El Hotel de Los Placeres constaba de una formidable planta de 800 metros cuadrados y disponía de tres cuerpos construidos en fina mampostería: un sótano dedicado a cocinas, baños y otros servicios complementarios; un piso principal con el restaurante-comedor y las habitaciones dotadas de luz eléctrica y agua corriente; y un segundo piso para alojamiento de la servidumbre y cuatro viviendas independientes. Además, disponía de una espectacular terraza cara al mar de 500 metros cuadrados.

A mediados de junio de 1902, el nuevo hotel comenzó a anunciar sus completas instalaciones de "fonda, café y restaurante a orillas del mar", así como sus "servicios esmerados y sus precios económicos", y también su "departamento especial para baños de mar caliente y casetas para baños de mar libre". La cocina era "española, francesa y cosmopolita"; la repostería era su fuerte, y poco después de su entrada en funcionamiento servía "helados variados todos los días", toda una modernidad en aquel tiempo.

El propio Francisco Larrañaga en La Mallorquina, de Madrid, y Agustín Rodríguez en el Ayuntamiento de Marín, donde ejercía como secretario -antes de convertirse en apoderado y hombre de confianza de Montero Ríos-, recogían directamente las reservas y los encargos, al tiempo que ofrecían las referencias demandadas por posibles clientes.

El hotel abrió sus puertas el 1 de julio y cinco días después celebró un banquete inaugural para un selecto grupo de invitados y periodistas. Todos se deshicieron en elogios tras recorrer sus instalaciones.

Desde el primer momento, solo funcionó durante la temporada de verano y en régimen de alquiler, casi siempre gestionado por empresas madrileñas desde 1907. Montero Ríos nunca se implicó en la gestión del hotel, cosa que sí hizo en cambio durante los primeros años su hijo Montero Villegas con la casa de baños.

Año tras año por el gran hotel pasaron de forma casi siempre discreta personalidades muy relevantes: el general Marcelo Azcárraga Panero, dos veces presidente del Consejo de Ministros, y ministro de Marina y de Guerra; el contralmirante y senador vitalicio Federico Loygorri de la Torre; el senador José de Santos y Fernández Laza; el prestigioso doctor Juan José Dómine, fundador de la naviera Transmediterránea; el pintor Joaquín Roselló Luque tras una larga estancia en Roma donde adquirió un notable prestigio internacional?.La relación sería interminable.
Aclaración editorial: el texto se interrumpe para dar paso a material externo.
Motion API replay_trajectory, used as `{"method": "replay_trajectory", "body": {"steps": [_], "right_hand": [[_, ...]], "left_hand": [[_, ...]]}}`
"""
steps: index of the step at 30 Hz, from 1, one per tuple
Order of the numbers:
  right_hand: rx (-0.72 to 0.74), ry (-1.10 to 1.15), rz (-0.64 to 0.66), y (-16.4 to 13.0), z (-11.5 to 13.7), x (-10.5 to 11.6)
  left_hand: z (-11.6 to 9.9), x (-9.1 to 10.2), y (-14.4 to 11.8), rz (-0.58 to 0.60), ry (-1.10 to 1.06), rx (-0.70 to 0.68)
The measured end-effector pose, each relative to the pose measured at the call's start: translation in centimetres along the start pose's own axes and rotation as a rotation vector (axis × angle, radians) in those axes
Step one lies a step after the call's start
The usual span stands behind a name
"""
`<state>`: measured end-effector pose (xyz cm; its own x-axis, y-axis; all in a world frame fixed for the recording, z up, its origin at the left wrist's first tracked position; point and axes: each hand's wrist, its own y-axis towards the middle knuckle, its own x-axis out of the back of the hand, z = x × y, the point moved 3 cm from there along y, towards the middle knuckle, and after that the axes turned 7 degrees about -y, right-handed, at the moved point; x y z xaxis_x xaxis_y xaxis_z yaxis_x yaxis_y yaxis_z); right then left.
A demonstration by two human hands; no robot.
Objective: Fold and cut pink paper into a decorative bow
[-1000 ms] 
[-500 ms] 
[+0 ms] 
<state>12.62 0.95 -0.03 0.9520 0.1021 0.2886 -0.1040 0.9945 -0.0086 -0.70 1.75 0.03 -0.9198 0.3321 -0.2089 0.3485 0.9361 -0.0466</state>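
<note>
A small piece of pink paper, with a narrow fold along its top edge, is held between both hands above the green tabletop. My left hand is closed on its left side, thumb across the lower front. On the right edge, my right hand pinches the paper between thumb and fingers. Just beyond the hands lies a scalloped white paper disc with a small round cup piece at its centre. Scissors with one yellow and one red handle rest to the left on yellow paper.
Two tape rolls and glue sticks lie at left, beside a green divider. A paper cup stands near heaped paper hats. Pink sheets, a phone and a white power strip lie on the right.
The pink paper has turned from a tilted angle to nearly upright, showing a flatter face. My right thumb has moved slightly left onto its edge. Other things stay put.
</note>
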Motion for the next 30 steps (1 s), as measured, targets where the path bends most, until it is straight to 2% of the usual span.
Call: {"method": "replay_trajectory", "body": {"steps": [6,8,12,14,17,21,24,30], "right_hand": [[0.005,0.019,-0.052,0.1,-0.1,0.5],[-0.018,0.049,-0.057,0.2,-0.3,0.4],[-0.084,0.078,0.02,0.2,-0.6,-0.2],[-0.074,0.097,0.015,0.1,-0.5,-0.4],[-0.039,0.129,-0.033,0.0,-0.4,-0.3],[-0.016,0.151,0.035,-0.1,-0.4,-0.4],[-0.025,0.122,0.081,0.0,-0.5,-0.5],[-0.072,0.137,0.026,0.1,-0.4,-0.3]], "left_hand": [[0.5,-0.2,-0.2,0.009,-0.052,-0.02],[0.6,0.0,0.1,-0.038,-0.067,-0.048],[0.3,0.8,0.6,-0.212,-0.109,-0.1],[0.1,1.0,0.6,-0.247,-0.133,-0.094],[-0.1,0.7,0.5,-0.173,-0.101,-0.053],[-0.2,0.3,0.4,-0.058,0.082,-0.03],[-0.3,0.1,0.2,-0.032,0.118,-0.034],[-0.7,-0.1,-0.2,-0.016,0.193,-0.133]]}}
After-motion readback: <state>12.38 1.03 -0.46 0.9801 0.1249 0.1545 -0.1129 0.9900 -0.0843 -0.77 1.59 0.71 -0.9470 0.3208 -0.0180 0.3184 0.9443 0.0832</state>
Entre bailes, fiestas, cotillones y minués que caracterizaron aquellos veranos de vino y rosas del Hotel de Los Placeres, una nota luctuosa sobrecogió a toda la colonia una mañana de finales de agosto de 1907. El fallecimiento repentino de un niño de veintiún meses, hijo de Juan Manuel Urquijo Urrutia y Carmen de Federico y Riestra, distinguida familia que pasaba unos días de vacaciones, corrió de boca en boca entre la incredulidad general. El entierro en el cementerio de San Mauro se desarrolló en la más estricta intimidad.

Durante los años 1908 y 1909, una empresa madrileña cuya persona de referencia en la villa y corte era Elías Cristóbal, se esforzó al máximo por potenciar sus instalaciones y prolongó ambas temporadas hasta finales de octubre. La gerencia lanzó una fuerte campaña publicitaria, donde anunciaba comidas a partir de tres pesetas el cubierto, y también ofrecía un servicio esmerado para bodas y banquetes.
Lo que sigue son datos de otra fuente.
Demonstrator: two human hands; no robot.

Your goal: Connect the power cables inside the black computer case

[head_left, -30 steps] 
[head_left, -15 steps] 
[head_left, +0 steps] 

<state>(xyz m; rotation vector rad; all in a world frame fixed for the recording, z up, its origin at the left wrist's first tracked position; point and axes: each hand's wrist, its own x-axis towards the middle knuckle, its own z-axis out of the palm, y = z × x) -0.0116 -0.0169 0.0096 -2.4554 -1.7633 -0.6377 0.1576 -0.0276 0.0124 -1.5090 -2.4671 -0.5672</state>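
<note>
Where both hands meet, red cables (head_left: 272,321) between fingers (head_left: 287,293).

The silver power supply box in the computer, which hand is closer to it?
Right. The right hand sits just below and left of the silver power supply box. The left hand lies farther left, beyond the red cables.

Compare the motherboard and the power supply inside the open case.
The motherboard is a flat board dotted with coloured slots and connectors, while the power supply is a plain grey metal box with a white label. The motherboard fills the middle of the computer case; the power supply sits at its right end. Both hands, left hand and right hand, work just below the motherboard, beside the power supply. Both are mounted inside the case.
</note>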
A finales de esta primera década del siglo XX, el funcionamiento cuando menos insatisfactorio del Hotel de los Placeres era un secreto a voces. Por ese motivo, las fuerzas vivas de Marín y Pontevedra promovieron su adquisición como objetivo fundamental, dentro de un decálogo de necesidades y mejoras para ambas poblaciones. Sin encomendarse a Dios ni al diablo, allí pretendían instalar una fábrica de tabacos sin ningún apoyo conocido.
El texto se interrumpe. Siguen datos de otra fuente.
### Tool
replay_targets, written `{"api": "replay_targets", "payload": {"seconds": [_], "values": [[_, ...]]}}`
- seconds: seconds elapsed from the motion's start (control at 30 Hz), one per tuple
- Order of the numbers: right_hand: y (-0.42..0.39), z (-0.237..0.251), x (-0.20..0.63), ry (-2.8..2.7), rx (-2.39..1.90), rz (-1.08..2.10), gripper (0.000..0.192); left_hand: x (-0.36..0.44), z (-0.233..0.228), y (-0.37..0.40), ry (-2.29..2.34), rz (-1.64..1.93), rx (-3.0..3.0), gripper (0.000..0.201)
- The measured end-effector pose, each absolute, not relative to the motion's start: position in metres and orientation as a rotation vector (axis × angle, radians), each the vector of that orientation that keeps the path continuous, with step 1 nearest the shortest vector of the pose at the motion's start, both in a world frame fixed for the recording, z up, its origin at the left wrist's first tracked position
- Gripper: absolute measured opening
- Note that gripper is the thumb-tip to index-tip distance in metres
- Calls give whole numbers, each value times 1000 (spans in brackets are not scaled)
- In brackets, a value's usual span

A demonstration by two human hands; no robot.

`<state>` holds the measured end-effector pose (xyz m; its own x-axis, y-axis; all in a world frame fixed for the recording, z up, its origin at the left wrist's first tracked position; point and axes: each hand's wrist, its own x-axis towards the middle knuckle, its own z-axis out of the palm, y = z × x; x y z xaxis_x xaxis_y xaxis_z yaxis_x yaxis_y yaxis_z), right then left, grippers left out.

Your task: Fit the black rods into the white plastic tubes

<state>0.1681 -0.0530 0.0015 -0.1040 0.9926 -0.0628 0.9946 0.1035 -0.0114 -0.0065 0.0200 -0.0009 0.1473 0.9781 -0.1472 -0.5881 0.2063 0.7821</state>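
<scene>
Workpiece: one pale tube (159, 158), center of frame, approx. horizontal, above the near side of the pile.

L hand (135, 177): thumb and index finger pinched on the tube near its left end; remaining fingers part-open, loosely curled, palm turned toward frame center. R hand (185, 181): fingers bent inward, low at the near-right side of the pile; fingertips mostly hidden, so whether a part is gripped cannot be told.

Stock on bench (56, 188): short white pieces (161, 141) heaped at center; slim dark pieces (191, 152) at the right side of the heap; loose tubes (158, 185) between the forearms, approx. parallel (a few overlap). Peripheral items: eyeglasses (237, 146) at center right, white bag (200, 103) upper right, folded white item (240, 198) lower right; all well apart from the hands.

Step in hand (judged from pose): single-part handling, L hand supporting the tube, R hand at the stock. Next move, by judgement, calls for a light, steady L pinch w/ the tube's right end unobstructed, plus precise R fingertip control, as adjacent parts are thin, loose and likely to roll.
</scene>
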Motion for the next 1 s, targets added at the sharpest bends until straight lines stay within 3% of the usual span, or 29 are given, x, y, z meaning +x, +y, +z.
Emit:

La Liga Popular esbozó primero esa propuesta desde Marín, y solicitó el respaldo de la Cámara de Comercio de Pontevedra. Poco después, el proyecto trató de rescatarse del olvido desde la propia capital en 1911 por medio de un Sindicato de Iniciativas que nunca llegó a organizarse.

Desde entonces, el Hotel de Los Placeres únicamente abrió sus puertas en ocasiones muy contadas para acoger alguna que otra celebración, hasta que en 1914 acogió un colegio privado de jesuitas portugueses.